··· Extracted material ···

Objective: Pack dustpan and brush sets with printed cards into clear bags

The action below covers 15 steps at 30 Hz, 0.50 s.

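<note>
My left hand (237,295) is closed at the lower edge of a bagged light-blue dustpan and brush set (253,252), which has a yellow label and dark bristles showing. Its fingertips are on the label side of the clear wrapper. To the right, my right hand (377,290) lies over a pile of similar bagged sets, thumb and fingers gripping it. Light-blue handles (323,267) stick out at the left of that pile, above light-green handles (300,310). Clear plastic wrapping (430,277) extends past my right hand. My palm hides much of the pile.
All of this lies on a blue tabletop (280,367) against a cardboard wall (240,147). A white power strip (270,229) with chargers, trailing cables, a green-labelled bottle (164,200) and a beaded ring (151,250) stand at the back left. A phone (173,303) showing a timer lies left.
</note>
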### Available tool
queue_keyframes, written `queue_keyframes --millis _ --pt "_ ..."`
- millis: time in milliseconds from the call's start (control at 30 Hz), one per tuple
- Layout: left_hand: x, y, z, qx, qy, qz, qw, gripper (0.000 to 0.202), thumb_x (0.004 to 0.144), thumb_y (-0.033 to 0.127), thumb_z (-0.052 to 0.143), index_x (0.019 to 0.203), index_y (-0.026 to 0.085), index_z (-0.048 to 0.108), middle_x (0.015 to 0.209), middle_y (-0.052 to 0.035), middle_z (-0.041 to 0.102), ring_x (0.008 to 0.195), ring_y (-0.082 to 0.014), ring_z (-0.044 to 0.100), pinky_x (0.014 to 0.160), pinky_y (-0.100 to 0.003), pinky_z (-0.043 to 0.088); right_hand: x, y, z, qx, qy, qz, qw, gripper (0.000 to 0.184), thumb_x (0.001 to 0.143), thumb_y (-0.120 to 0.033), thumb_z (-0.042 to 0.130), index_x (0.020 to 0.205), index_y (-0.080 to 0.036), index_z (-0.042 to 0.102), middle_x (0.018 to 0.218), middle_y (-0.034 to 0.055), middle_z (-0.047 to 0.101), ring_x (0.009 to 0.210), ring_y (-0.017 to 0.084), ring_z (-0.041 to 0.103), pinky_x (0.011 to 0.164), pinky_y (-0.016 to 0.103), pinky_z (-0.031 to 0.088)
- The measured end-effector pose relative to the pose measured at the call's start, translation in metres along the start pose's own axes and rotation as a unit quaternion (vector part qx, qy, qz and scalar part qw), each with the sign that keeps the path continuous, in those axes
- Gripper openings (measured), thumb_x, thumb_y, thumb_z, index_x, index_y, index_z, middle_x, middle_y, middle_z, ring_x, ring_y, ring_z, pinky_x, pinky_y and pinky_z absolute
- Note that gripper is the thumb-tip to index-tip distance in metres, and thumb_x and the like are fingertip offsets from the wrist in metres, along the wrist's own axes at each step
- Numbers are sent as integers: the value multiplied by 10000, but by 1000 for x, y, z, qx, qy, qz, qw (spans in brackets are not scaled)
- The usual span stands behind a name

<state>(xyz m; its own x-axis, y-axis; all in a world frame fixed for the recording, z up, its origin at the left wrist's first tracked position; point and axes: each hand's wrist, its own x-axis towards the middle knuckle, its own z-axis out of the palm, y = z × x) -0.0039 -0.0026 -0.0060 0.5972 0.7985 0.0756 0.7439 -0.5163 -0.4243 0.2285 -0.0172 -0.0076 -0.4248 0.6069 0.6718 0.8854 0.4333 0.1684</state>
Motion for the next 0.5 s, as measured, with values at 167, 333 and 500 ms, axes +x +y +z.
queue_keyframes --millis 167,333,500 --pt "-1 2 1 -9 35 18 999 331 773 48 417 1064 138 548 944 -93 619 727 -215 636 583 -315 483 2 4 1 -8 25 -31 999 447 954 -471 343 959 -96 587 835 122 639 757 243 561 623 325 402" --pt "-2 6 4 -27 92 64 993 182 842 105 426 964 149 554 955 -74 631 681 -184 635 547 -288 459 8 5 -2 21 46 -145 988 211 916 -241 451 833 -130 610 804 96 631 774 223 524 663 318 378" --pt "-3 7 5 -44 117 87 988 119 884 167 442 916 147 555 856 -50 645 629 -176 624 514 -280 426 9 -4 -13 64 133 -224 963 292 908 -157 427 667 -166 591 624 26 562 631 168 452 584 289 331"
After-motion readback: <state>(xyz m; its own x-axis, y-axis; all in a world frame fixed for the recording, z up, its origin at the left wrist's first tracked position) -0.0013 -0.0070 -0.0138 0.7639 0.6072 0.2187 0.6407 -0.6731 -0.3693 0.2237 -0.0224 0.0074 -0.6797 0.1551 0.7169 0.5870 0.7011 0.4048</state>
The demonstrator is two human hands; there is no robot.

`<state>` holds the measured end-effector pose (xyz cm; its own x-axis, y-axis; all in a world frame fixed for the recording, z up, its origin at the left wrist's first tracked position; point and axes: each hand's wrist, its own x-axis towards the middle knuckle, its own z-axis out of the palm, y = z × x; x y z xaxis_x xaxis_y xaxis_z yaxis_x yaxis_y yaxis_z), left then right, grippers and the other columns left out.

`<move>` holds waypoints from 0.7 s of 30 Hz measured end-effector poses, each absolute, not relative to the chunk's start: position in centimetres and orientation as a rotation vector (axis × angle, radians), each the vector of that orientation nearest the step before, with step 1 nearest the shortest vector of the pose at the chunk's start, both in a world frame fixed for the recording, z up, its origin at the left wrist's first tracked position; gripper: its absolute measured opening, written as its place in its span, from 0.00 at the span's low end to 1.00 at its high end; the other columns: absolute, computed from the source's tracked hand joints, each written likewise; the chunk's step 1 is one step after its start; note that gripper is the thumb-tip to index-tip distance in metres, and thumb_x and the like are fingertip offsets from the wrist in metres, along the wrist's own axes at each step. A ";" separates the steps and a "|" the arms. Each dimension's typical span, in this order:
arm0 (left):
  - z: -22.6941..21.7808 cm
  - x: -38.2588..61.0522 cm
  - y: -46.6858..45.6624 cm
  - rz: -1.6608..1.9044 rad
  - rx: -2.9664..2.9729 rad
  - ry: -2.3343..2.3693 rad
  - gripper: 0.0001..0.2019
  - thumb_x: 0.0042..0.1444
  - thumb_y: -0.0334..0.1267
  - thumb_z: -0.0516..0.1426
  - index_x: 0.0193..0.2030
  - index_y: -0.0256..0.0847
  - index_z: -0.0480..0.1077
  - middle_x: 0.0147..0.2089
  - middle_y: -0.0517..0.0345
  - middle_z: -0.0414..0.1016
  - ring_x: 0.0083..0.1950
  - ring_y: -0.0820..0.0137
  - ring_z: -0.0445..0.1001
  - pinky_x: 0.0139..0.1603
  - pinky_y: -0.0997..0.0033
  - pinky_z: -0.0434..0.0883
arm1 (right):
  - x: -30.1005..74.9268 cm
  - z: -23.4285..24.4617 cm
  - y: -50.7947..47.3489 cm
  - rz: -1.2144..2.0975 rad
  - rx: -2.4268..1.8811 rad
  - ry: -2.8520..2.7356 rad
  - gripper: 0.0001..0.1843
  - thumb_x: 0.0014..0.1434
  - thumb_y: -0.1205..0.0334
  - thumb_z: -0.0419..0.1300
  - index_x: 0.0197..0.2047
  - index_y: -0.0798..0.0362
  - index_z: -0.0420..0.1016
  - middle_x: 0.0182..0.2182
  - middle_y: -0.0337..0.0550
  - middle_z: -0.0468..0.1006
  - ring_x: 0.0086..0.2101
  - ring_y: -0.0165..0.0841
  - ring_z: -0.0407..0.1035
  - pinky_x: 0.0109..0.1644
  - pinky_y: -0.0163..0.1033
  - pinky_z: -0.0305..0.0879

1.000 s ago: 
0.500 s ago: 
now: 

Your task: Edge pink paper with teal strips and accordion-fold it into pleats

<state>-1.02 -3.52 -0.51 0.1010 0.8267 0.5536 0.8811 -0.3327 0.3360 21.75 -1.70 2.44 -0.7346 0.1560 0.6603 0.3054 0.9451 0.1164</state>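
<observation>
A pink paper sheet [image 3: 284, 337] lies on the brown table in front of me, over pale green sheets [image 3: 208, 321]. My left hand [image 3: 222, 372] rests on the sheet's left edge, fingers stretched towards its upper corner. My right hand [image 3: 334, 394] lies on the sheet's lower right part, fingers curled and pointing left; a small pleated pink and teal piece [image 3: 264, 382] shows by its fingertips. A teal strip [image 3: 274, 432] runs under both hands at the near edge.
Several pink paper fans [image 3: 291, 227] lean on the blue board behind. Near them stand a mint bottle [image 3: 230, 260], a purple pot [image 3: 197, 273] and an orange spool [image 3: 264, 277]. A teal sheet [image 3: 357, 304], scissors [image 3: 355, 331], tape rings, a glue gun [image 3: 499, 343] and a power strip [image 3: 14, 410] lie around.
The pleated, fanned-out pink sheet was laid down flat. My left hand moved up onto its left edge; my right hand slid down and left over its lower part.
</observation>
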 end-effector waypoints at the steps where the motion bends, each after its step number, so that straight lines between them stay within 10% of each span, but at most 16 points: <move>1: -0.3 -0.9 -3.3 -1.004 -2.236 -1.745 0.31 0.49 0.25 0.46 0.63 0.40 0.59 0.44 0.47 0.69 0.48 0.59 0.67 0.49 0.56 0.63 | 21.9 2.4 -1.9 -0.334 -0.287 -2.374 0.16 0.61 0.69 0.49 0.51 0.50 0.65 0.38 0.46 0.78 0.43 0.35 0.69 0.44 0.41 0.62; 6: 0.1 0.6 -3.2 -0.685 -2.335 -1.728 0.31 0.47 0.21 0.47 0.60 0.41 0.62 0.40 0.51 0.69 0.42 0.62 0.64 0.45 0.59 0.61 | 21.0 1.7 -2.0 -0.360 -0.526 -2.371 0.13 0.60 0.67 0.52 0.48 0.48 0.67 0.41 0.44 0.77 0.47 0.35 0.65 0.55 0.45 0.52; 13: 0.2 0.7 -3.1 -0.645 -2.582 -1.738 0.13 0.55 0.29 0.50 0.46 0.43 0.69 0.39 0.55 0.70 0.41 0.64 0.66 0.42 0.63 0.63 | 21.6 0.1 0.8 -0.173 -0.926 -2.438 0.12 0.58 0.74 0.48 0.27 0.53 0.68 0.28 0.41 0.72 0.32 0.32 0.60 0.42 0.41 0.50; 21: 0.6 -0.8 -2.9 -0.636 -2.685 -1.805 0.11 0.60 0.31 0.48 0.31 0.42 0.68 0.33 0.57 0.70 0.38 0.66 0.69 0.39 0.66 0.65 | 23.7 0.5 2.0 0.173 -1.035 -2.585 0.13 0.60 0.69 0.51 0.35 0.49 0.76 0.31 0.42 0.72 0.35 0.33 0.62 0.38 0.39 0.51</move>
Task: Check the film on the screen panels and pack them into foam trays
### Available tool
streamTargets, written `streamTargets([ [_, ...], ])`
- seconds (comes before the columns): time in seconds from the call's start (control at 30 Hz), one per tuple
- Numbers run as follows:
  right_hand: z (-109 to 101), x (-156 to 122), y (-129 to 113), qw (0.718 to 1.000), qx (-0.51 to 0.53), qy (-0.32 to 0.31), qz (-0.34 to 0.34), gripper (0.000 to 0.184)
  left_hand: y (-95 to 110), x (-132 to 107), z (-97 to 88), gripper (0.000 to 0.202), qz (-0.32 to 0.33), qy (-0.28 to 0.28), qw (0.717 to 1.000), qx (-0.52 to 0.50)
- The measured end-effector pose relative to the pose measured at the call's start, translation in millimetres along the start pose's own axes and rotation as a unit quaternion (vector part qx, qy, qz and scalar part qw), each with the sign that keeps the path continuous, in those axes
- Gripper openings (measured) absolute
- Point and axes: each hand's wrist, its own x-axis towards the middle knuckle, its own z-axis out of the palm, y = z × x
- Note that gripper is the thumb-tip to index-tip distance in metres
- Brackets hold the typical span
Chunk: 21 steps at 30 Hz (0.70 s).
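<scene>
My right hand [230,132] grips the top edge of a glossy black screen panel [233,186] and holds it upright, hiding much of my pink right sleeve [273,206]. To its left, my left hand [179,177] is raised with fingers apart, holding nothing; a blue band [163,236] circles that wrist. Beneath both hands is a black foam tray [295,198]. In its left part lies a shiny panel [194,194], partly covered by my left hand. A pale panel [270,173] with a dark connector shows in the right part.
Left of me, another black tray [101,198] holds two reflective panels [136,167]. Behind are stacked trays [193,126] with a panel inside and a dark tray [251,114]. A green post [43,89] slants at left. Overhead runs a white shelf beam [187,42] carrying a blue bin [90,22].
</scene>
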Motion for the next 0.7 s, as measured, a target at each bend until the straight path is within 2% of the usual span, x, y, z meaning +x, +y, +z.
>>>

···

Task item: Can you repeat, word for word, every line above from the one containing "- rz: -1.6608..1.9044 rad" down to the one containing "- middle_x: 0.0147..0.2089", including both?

Written answer:
  - rz: -1.6608..1.9044 rad
  - rx: -2.9664..2.9729 rad
  - ry: -2.3343..2.3693 rad
  - gripper: 0.0001..0.2019
  - thumb_x: 0.0042..0.1444
  - thumb_y: -0.0334..0.1267
  - thumb_z: -0.0516..0.1426
  - index_x: 0.0193..0.2030
  - index_y: -0.0256..0.0847
  - index_z: -0.0480..0.1077
  - middle_x: 0.0147..0.2089

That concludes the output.